> _Data section_:
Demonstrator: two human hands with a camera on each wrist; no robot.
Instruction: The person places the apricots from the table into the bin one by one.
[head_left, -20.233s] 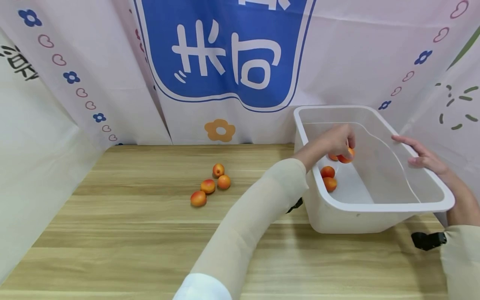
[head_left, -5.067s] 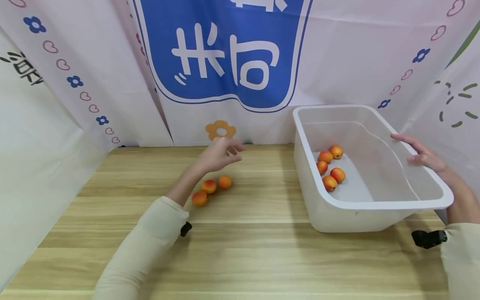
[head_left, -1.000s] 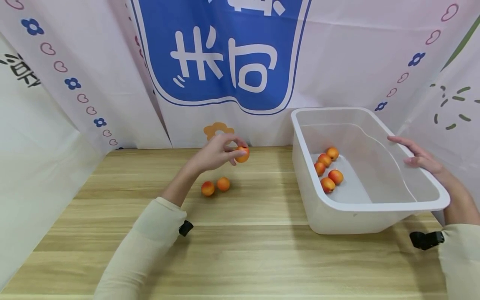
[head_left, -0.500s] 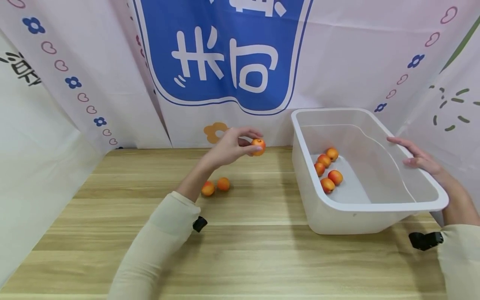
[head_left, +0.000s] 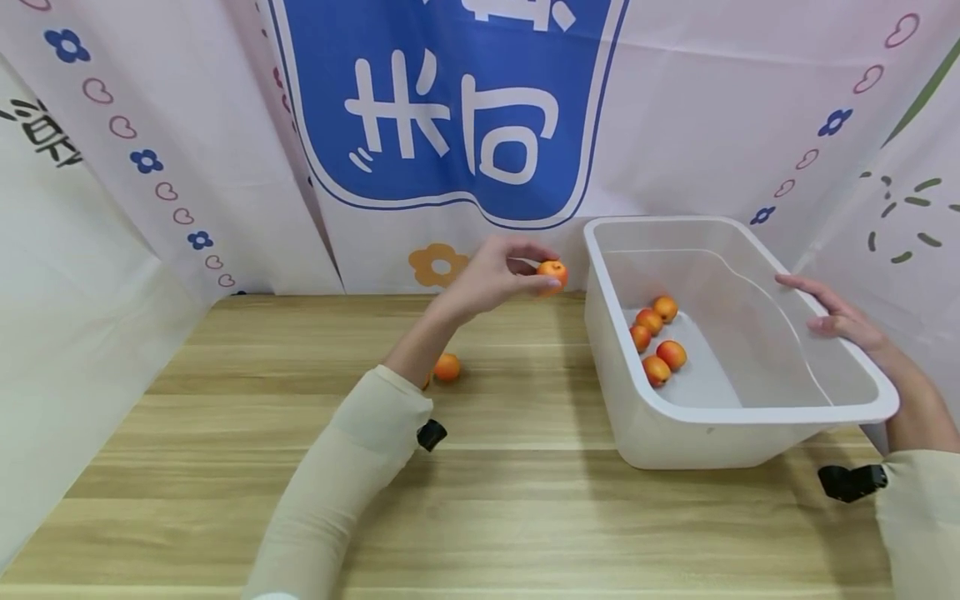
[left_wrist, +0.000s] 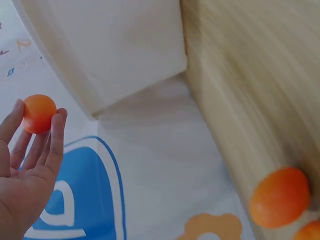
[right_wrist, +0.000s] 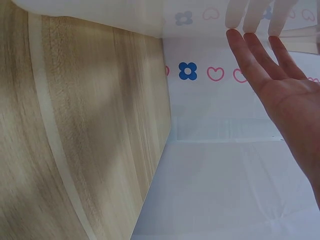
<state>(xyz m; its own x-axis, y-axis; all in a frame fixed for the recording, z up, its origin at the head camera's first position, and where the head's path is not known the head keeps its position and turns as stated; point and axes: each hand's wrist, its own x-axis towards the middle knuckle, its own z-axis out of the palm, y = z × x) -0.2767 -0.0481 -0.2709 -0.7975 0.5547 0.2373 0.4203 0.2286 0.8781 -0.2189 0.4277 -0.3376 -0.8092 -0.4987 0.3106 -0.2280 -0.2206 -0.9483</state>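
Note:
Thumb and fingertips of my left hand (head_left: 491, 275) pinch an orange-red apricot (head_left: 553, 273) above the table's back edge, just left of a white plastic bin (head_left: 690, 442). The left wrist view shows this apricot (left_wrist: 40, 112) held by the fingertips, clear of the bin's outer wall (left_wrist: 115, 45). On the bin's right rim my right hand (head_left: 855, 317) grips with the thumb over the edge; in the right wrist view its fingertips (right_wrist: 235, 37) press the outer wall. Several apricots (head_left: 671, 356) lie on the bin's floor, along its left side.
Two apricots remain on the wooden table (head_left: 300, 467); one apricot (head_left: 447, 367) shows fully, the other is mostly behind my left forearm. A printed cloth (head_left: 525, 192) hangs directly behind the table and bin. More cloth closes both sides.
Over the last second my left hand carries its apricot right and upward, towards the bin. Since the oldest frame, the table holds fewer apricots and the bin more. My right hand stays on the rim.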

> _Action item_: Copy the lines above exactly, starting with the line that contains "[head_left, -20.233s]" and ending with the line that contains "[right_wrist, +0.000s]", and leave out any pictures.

> _Result of the exercise_:
[head_left, -20.233s] 
[head_left, -5.067s] 
[head_left, -1.000s] 
[head_left, -0.500s] 
[head_left, +0.000s] 
[left_wrist, +0.000s] 
[right_wrist, +0.000s] 

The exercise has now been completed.